That’s not to say that Atonement isn’t a first-class button pusher. There were more than a few sniffles in the dark around me as the film ended and it’s not hard to wonder why. This is a classic romantic drama that begins in the mid ’30s when the horrors of WWII are still on the horizon. Regally beautiful Keira Knightley is Cecilia Tallis, daughter to a wealthy family living in a mansion in the English countryside. James McAvoy is Robbie Turner, the housekeeper’s son with the piercing, steel gray eyes.

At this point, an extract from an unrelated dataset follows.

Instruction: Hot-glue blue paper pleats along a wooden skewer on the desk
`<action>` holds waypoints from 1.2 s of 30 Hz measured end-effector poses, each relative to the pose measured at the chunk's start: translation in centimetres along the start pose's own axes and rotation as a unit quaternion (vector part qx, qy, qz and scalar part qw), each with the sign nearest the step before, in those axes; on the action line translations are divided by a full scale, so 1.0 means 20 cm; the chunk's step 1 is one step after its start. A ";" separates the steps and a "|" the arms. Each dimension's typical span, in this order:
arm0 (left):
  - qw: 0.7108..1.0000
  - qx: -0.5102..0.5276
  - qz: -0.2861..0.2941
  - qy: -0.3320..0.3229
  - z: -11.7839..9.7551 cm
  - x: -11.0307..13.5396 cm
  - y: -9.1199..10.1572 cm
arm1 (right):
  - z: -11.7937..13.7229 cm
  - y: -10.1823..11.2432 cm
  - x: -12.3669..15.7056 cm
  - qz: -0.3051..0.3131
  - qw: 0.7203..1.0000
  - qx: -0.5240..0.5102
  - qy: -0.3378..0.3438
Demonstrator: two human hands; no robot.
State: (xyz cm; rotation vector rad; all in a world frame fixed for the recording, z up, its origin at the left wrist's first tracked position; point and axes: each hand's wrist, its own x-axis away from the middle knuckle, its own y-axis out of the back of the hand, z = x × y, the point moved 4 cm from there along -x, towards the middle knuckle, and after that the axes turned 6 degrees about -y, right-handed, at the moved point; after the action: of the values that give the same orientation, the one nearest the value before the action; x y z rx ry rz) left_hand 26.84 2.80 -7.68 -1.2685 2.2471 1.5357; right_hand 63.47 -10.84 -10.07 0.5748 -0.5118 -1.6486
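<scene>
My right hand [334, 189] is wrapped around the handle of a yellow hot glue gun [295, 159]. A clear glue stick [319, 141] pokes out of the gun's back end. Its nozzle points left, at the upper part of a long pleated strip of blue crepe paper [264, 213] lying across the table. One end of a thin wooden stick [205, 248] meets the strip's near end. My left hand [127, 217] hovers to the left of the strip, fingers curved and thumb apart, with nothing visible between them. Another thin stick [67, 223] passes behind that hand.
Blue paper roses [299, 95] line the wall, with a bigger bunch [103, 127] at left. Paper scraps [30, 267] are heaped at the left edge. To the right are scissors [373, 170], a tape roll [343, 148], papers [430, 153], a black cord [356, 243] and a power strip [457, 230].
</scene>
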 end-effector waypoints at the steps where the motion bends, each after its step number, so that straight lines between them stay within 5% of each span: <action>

The two grew up together, but as they reached school age, they grew apart. Now, with college behind them, they’re brought back together and the old fires are rekindled. They flare up in an especially steamy scene in the mansion library, but the two are interrupted by Cecilia’s 13-year-old sister Briony, a budding writer whose imagination is bigger than she is. Not quite emotionally equipped to understand what’s happening between Cecilia and Robbie, Briony’s imagination runs wild and the consequences are tragic. The rest of the film traces these consequences for each of the characters as the two lovers try to find their way back to one another and Briony attempts to cope with her guilt.
That’s the surface of this beautifully designed and photographed love story. Director Joe Wright has a knack for this kind of literary period drama as he showed in his feature debut Pride & Prejudice. That film also starred Keira Knightley who received an Oscar nomination for her performance as Elizabeth. Knightley isn’t given as much to do in Atonement and she’s probably the weakest part of the film.
To those who were paying attention, James McAvoy made a splash in The Last King of Scotland though most of the spotlight fell on his co-star Forest Whitaker. McAvoy is less likely to be overlooked this time as he’s been given a more interesting part than co-star Knightley. He especially shines in a later scene where he confronts an older Briony for what she’s done.
Briony is played at three different ages by three different actresses. Sioarse Ronan is fine as the precocious pre-teen, but the other two actresses have more powerful scenes. Romola Garai is at the center of an important turning point in the film where 18-year-old nurse Briony comforts a dying French soldier. Vanessa Redgrave has a smaller part as Briony in later life. There’s a moment where she’s captured in close-up talking, a lifetime of regret and loss on her face and in her voice as she recounts her story. The scene is both sad and beautiful.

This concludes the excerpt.